» **WHAT THIS TASK INVOLVES**
Filter on the word "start": copy each matching line from the listing below.

*** Opening SUPPLIED MATERIAL ***

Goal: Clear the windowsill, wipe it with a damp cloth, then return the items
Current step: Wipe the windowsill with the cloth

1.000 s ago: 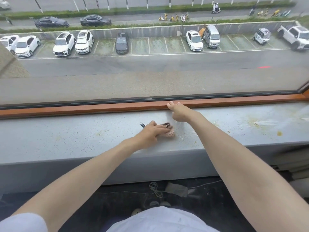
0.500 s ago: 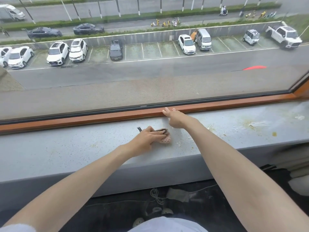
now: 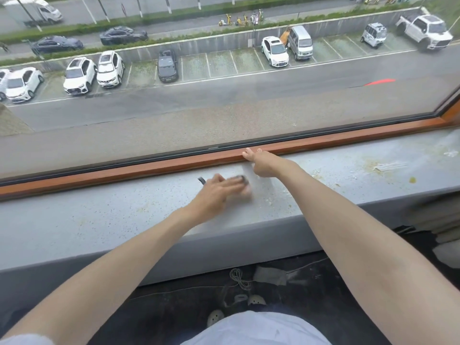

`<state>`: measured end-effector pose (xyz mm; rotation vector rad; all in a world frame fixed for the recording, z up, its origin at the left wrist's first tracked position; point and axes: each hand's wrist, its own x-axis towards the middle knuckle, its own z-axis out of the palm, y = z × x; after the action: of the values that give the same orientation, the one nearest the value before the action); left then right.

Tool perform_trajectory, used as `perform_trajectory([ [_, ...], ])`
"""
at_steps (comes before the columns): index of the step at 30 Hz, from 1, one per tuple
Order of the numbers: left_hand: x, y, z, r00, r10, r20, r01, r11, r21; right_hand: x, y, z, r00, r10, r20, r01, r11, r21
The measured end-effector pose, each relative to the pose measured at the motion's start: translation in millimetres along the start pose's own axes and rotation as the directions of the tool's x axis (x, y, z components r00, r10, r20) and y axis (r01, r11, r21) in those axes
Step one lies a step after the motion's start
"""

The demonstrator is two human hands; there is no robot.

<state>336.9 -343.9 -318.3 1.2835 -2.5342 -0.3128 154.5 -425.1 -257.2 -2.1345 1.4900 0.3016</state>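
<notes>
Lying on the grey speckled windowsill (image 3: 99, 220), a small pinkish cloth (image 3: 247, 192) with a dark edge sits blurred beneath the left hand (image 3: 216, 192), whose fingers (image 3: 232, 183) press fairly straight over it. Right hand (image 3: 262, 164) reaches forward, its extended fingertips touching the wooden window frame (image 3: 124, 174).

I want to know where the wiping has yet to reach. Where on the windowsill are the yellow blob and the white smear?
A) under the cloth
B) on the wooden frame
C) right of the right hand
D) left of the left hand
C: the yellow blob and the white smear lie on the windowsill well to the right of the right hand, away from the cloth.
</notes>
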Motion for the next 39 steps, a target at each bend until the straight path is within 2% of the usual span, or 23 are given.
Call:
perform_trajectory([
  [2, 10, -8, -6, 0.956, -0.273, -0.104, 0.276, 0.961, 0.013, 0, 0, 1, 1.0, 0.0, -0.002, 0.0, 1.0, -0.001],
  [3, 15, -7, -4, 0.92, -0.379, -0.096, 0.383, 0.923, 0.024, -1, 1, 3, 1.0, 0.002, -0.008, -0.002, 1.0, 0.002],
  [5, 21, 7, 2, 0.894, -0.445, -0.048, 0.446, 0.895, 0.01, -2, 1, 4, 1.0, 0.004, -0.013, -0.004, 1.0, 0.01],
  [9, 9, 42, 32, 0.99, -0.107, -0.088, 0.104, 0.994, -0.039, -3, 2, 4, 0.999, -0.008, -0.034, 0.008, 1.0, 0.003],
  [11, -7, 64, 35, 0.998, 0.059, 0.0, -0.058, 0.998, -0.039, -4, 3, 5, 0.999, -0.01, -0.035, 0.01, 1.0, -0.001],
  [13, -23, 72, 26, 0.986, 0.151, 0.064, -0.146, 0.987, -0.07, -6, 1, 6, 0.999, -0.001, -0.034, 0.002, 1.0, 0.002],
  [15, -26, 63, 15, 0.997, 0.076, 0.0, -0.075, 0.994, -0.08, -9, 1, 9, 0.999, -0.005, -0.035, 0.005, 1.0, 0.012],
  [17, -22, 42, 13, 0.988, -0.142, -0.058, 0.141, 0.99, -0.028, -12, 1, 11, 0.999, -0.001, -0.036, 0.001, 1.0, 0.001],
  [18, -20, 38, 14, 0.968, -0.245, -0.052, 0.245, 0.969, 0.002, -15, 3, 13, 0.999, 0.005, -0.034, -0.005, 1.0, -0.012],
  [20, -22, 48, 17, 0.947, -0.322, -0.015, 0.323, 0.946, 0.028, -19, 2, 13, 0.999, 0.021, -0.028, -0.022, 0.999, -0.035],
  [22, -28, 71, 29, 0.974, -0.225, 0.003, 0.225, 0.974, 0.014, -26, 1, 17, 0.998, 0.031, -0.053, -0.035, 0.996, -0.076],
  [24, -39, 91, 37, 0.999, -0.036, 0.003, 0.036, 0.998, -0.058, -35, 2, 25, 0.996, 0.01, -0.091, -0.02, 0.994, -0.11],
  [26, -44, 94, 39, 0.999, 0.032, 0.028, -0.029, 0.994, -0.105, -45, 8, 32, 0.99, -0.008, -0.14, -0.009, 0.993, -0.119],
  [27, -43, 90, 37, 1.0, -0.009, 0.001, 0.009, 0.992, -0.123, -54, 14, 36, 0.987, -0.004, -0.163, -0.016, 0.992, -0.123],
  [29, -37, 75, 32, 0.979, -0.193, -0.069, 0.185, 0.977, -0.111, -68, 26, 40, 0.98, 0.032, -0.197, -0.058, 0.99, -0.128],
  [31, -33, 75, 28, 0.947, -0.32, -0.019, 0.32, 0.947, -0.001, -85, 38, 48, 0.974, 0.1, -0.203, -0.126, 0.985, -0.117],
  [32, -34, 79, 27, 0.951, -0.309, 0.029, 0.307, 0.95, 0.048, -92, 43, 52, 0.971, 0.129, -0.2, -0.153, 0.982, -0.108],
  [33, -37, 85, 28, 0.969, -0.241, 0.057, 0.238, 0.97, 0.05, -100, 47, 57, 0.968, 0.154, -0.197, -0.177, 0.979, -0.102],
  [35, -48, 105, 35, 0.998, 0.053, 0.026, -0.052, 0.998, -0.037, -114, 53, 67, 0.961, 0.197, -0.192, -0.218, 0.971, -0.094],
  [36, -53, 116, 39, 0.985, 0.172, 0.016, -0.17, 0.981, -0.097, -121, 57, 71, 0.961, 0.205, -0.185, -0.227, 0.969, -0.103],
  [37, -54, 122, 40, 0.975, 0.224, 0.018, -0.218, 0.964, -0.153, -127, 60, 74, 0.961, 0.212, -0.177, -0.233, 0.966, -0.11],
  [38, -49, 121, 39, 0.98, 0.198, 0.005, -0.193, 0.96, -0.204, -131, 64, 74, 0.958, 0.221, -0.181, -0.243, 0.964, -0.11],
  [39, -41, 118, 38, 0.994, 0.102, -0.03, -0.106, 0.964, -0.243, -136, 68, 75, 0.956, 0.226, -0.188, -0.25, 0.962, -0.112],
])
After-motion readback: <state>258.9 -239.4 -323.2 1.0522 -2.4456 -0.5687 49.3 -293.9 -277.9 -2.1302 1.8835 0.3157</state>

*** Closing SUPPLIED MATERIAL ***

» **PROBLEM SOLUTION**
The measured end-effector pose, each relative to the pose measured at the motion's start: translation in millimetres along the start pose's own axes and rotation as the directions of the tool's x axis (x, y, z components r00, r10, r20) and y axis (r01, r11, r21) in those axes
Step one lies a step after the motion's start

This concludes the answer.